(Dataset records Opens)
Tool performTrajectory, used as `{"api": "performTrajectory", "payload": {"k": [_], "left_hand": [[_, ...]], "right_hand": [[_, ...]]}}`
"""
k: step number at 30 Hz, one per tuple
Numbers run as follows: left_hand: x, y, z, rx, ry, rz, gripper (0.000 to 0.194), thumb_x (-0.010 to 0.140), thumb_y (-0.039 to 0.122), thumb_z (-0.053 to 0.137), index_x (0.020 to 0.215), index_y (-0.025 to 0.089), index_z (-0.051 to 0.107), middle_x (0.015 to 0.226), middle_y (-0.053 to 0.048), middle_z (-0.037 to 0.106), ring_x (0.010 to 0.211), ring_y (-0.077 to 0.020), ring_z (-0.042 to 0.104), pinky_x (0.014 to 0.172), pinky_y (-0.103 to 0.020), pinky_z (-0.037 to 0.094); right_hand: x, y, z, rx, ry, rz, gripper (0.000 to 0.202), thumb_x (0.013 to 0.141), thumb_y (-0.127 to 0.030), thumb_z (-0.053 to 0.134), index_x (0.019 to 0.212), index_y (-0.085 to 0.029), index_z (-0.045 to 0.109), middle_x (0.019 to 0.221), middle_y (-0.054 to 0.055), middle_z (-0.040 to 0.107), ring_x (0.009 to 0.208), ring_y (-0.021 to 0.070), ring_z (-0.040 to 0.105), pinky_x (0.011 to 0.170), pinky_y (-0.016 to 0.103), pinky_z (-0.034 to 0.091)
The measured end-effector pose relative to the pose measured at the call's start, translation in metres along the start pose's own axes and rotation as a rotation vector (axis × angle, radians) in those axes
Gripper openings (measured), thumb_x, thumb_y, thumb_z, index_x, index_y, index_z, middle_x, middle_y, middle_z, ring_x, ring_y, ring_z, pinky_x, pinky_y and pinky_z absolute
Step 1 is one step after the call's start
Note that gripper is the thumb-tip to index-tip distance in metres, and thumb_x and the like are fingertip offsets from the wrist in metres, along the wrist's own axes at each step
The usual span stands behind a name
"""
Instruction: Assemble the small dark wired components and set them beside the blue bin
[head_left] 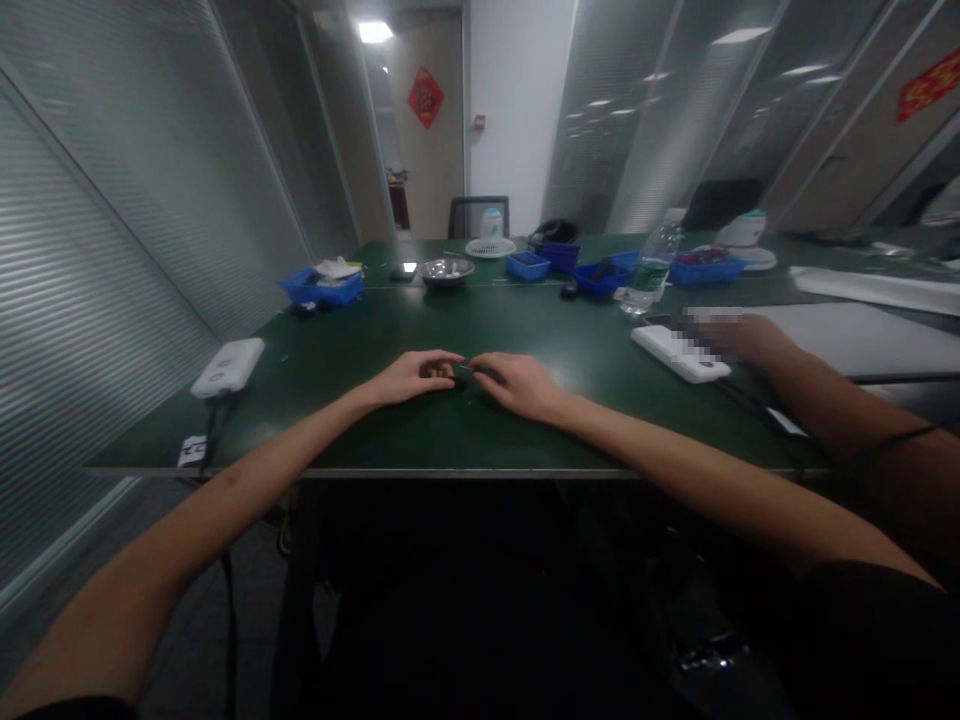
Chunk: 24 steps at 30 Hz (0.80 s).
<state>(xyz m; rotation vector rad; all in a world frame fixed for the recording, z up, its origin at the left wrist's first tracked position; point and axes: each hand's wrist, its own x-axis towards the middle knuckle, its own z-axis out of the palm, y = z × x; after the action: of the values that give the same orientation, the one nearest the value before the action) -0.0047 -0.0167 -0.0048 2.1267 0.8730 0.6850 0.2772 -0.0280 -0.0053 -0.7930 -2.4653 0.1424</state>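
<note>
My left hand (pixel 414 378) and my right hand (pixel 523 386) meet over the green table, just in from its front edge. Their fingertips almost touch, and the fingers of both are curled inward. A small dark object (pixel 459 383) shows at my left thumb; its kind is too small and blurred to name. Close to the right fingertips is a thin, pale sliver (pixel 466 366), also unclear. What exactly each hand grips is partly hidden by the fingers.
White power banks with cables lie left (pixel 229 367) and right (pixel 681 353). Another person's hand (pixel 739 338) reaches over the right one, by a grey laptop (pixel 847 335). Farther back stand a metal bowl (pixel 445 273), blue trays (pixel 324 287) and a water bottle (pixel 651 272).
</note>
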Motion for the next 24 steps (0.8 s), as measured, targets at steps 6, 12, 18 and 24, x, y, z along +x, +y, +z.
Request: {"api": "performTrajectory", "payload": {"k": [6,12,18,24], "left_hand": [[-0.002,0.000,-0.003,0.132,0.026,0.065,0.056,0.091,0.040,0.079,0.144,0.024,0.066,0.136,-0.011,0.067,0.114,-0.0246,0.063,0.094,-0.038,0.051],[-0.004,0.005,0.000,0.234,0.060,0.072,0.053,0.092,0.044,0.077,0.140,0.023,0.067,0.123,-0.011,0.069,0.106,-0.0250,0.065,0.087,-0.037,0.051],[-0.006,-0.007,-0.012,0.269,0.043,0.089,0.034,0.099,0.039,0.067,0.126,0.020,0.075,0.116,-0.010,0.073,0.102,-0.0229,0.067,0.094,-0.037,0.051],[-0.035,-0.066,-0.099,0.485,0.251,-0.188,0.035,0.093,0.040,0.068,0.120,0.020,0.078,0.124,-0.010,0.075,0.113,-0.0266,0.067,0.104,-0.039,0.048]], "right_hand": [[0.000,-0.006,-0.004,-0.024,-0.022,0.015,0.033,0.109,-0.037,0.051,0.133,-0.021,0.067,0.122,0.009,0.076,0.102,0.0242,0.072,0.087,0.035,0.051],[0.000,-0.006,-0.006,-0.052,0.010,0.090,0.030,0.107,-0.036,0.053,0.130,-0.024,0.068,0.120,0.008,0.077,0.098,0.0239,0.072,0.084,0.034,0.050],[-0.001,-0.007,-0.009,-0.052,0.008,0.102,0.031,0.107,-0.037,0.053,0.129,-0.022,0.069,0.120,0.009,0.077,0.097,0.0237,0.072,0.083,0.035,0.051],[-0.002,-0.006,-0.010,-0.044,0.017,0.113,0.031,0.107,-0.037,0.053,0.129,-0.021,0.069,0.117,0.008,0.077,0.091,0.0220,0.071,0.081,0.034,0.050]]}}
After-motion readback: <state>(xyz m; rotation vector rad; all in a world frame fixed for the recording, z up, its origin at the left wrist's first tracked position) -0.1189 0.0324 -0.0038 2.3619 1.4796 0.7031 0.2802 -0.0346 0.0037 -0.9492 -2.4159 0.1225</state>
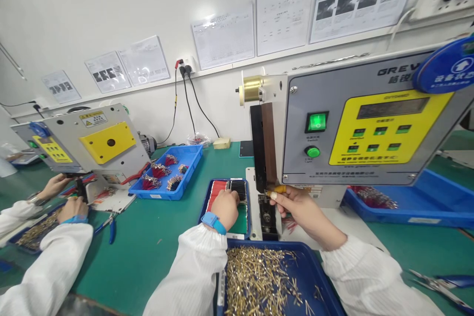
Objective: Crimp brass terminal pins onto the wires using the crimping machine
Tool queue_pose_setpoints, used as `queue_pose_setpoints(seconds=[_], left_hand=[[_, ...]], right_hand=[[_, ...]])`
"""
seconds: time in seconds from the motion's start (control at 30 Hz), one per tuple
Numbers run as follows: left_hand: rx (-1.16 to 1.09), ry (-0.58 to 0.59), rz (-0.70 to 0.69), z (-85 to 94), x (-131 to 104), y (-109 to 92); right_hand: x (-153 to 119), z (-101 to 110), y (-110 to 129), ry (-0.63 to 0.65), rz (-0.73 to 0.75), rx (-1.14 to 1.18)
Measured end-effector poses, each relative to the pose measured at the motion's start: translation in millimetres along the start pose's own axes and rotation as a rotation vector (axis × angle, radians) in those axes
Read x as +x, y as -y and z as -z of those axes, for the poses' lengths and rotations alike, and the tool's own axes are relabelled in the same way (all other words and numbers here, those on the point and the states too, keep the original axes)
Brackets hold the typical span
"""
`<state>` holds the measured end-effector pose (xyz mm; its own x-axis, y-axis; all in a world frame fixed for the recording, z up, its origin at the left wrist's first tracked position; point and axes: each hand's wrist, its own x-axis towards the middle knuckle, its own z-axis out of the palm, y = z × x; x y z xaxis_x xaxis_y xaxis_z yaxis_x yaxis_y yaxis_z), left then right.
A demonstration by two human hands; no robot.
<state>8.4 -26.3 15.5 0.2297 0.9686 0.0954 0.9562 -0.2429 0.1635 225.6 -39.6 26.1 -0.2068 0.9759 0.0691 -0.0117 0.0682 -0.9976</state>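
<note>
My left hand point(225, 209), with a blue wrist strap point(214, 222), reaches over a small blue tray point(204, 207) of short red wires point(217, 188) and black wires point(240, 188). Its curled fingers touch down at the black wires; whatever they pinch is hidden. My right hand point(296, 207) is closed on a slim yellow-orange handle point(278, 189) at the black press fixture point(267, 215) of the machine point(318, 173). The tool's tip is too small to make out. Below both hands lies a dark blue tray point(314, 256) full of loose brass-coloured terminal pins point(255, 281).
Pliers point(440, 281) lie at right, by a blue bin point(414, 212) of red wires. Another blue bin point(192, 168) holds wire bundles. At left, a co-worker's hands point(74, 207) work at a second machine point(107, 143), near blue-handled pliers point(110, 227).
</note>
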Motion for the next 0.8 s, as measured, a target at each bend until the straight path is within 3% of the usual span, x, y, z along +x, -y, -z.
queue_pose_setpoints(seconds=[0.33, 0.8], left_hand=[[0.006, -0.086, 0.089, -4.9, 9, 5], [-0.037, -0.153, 0.049, -11.2, 15, 10]], right_hand=[[2, -2, -4, -0.015, -0.023, -0.020], [1, -3, -5, -0.039, -0.024, -0.030]])
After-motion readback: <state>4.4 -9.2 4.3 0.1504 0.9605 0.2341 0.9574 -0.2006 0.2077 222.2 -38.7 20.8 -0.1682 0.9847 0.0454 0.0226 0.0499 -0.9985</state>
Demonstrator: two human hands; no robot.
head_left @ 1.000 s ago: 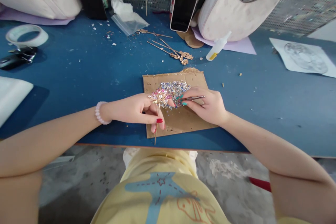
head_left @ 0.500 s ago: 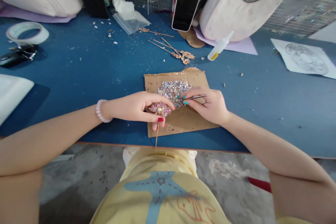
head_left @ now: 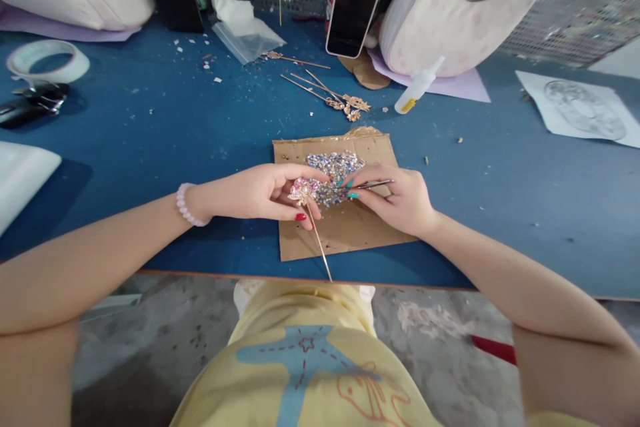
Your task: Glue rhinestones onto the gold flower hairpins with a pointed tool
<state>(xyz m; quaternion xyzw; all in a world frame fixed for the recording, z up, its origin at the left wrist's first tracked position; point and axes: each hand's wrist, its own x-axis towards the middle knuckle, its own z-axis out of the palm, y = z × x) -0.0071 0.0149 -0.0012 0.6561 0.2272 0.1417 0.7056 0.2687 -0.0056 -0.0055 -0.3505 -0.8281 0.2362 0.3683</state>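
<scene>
The left hand (head_left: pixel 260 192) grips a hairpin (head_left: pixel 304 191) lightly, thumb and fingers curled about it just below its pink jewelled head; the stem slants toward the near edge of the blue table (head_left: pixel 200 133), its lower end angled right. The right hand (head_left: pixel 403 199) is closed on a pair of tweezers (head_left: pixel 374 184), pinched between thumb and fingers and lying nearly level, points directed left. From here I cannot tell whether the points hold anything. The tweezers' points are at a pile of small glittering stones (head_left: pixel 334 163), spread on a sheet of cardboard (head_left: pixel 350 233) in the middle of the near side of the table. The hairpin's head is just left of that pile, above the cardboard. Beyond the cardboard lie several gold-coloured hairpins (head_left: pixel 350 105), with a small white bottle (head_left: pixel 416 88) to their right, resting tilted. Farther back stand a phone (head_left: pixel 357 10) and, right of it, a pale handbag (head_left: pixel 420 33). A tape roll (head_left: pixel 75 68) lies at the far left.
</scene>
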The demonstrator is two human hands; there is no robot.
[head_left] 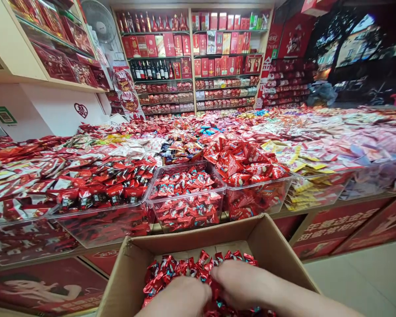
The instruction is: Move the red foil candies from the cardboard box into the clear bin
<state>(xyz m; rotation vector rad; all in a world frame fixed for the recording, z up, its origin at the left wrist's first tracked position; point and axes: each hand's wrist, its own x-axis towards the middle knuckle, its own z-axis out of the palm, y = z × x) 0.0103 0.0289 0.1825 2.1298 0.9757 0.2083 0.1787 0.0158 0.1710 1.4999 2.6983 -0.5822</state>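
Note:
An open cardboard box [191, 240] stands in front of me with a heap of red-wrapped candies [171, 270] inside. Both my left hand [186, 290] and my right hand [232, 281] reach down into these candies, close beside each other. The fingers of each are sunk among the wrappers, so their grip is hidden. Just beyond the box, a clear plastic bin [186, 200] holds similar small red candies. To its right, another clear bin [259, 193] is piled with larger red triangular packets [244, 160].
Bins of red and black packets [102, 189] line the left of the counter, yellow packets [312, 185] the right. Wall shelves [191, 57] with bottles and red gift boxes stand behind. A cabinet [62, 48] overhangs at left, near a fan [99, 22]. Tiled floor [366, 277] shows at right.

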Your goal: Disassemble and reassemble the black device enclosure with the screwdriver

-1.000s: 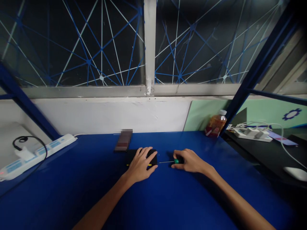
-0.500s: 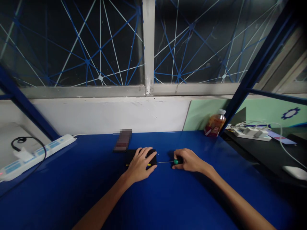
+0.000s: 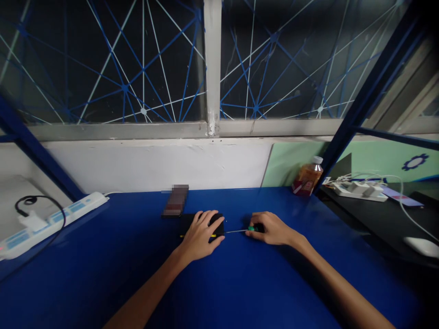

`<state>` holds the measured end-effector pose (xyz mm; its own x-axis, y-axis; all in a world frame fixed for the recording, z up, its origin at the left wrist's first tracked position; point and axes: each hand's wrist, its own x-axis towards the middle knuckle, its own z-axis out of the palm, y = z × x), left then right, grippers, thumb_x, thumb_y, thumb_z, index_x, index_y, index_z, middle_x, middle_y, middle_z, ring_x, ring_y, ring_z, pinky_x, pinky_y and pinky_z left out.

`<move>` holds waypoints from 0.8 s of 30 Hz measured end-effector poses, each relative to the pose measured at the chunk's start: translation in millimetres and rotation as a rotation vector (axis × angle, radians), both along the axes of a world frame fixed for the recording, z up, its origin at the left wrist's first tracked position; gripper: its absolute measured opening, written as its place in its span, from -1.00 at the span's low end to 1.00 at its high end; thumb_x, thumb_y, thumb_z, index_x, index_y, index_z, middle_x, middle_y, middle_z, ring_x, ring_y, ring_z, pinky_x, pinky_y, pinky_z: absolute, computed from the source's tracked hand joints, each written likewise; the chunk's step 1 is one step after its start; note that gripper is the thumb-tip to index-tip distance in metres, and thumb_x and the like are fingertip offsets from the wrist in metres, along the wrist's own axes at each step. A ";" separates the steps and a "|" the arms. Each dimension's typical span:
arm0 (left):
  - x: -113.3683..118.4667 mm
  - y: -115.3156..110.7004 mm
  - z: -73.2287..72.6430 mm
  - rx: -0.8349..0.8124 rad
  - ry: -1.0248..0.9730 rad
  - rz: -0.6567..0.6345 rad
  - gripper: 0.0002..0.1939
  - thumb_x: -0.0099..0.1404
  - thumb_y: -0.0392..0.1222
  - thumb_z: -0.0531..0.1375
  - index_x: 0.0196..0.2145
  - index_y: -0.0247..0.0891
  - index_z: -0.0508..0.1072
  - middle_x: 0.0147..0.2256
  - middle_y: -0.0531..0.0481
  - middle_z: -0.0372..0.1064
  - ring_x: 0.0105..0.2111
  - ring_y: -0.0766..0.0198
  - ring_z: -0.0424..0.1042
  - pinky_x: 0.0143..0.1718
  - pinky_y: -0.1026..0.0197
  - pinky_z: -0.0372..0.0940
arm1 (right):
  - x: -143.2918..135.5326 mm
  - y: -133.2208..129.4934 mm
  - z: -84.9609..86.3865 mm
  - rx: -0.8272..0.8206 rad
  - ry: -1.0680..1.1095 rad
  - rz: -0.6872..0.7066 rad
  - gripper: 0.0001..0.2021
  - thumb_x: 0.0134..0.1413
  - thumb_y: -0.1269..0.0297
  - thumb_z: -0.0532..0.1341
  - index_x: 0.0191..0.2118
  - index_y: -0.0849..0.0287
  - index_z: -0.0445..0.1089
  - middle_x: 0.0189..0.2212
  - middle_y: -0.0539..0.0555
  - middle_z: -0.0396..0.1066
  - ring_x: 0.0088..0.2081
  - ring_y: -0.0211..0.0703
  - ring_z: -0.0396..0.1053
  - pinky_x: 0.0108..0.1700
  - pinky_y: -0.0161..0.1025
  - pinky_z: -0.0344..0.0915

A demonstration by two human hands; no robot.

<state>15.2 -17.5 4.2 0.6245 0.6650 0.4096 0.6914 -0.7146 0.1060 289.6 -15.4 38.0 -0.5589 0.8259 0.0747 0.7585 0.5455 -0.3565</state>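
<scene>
Pressed flat, fingers spread, over a small black device (image 3: 187, 225) with a yellow stripe: left hand (image 3: 201, 235), on the blue tabletop (image 3: 240, 283). Closed around the green-and-black handle of a thin screwdriver (image 3: 252, 228): right hand (image 3: 272, 228), with the metal shaft lying level and its tip at the device's right edge. Just behind the device, a blurred dark rectangular object (image 3: 176, 200). Far left, a white power strip (image 3: 51, 221) with a black cable. Far right against the wall, an amber drink bottle (image 3: 307, 177).
</scene>
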 end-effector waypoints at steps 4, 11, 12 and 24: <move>-0.2 0.4 0.0 0.009 -0.008 -0.007 -0.54 0.32 -0.04 0.11 0.15 -0.11 0.22 0.13 -0.15 0.16 0.11 -0.04 0.14 0.10 -0.20 0.07 | 0.7 2.5 -2.6 -0.021 -0.004 -0.031 -0.68 -0.05 -0.03 0.25 -0.42 0.17 0.36 -0.42 0.02 0.37 -0.46 -0.25 0.25 -0.45 -0.33 0.01; -0.3 0.7 -0.2 0.004 -0.015 -0.011 -0.53 0.31 -0.05 0.11 0.16 -0.12 0.22 0.12 -0.16 0.17 0.11 -0.05 0.15 0.09 -0.21 0.07 | -3.6 0.9 -5.7 -0.094 -0.013 -0.058 -0.66 -0.07 -0.06 0.27 -0.37 0.13 0.30 -0.57 -0.07 0.33 -0.55 -0.30 0.19 -0.49 -0.34 -0.06; -0.3 0.6 -0.2 0.005 -0.016 -0.013 -0.53 0.31 -0.05 0.11 0.16 -0.12 0.22 0.12 -0.16 0.17 0.11 -0.05 0.15 0.09 -0.21 0.07 | -4.1 0.3 -5.2 -0.087 -0.013 -0.057 -0.65 -0.06 -0.07 0.26 -0.36 0.13 0.31 -0.57 -0.07 0.33 -0.55 -0.30 0.19 -0.49 -0.34 -0.06; -0.4 0.8 -0.4 0.012 -0.027 -0.022 -0.53 0.32 -0.03 0.10 0.16 -0.10 0.21 0.12 -0.15 0.17 0.11 -0.06 0.15 0.08 -0.22 0.08 | 0.1 2.9 -2.3 -0.039 -0.002 -0.045 -0.66 -0.04 -0.05 0.24 -0.40 0.17 0.42 -0.41 0.04 0.41 -0.45 -0.24 0.28 -0.43 -0.32 0.03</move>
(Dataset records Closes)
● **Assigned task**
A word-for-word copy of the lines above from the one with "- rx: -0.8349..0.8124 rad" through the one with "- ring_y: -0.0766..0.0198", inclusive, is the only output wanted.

● **Response**
  - rx: -0.8349..0.8124 rad
  - ry: -1.0248..0.9730 rad
  - rz: -0.6567..0.6345 rad
  - gripper: 0.0002..0.1939
  - thumb_x: -0.0099..0.1404
  - thumb_y: -0.0392..0.1222
  - thumb_z: -0.0531..0.1375
  - index_x: 0.0196..0.2145
  - index_y: -0.0247..0.0891
  - index_z: -0.0508..0.1072
  - middle_x: 0.0147..0.2256
  - middle_y: -0.0531..0.0481
  - middle_z: -0.0372..0.1064
  - ring_x: 0.0105..0.2111
  - ring_y: -0.0766..0.0198

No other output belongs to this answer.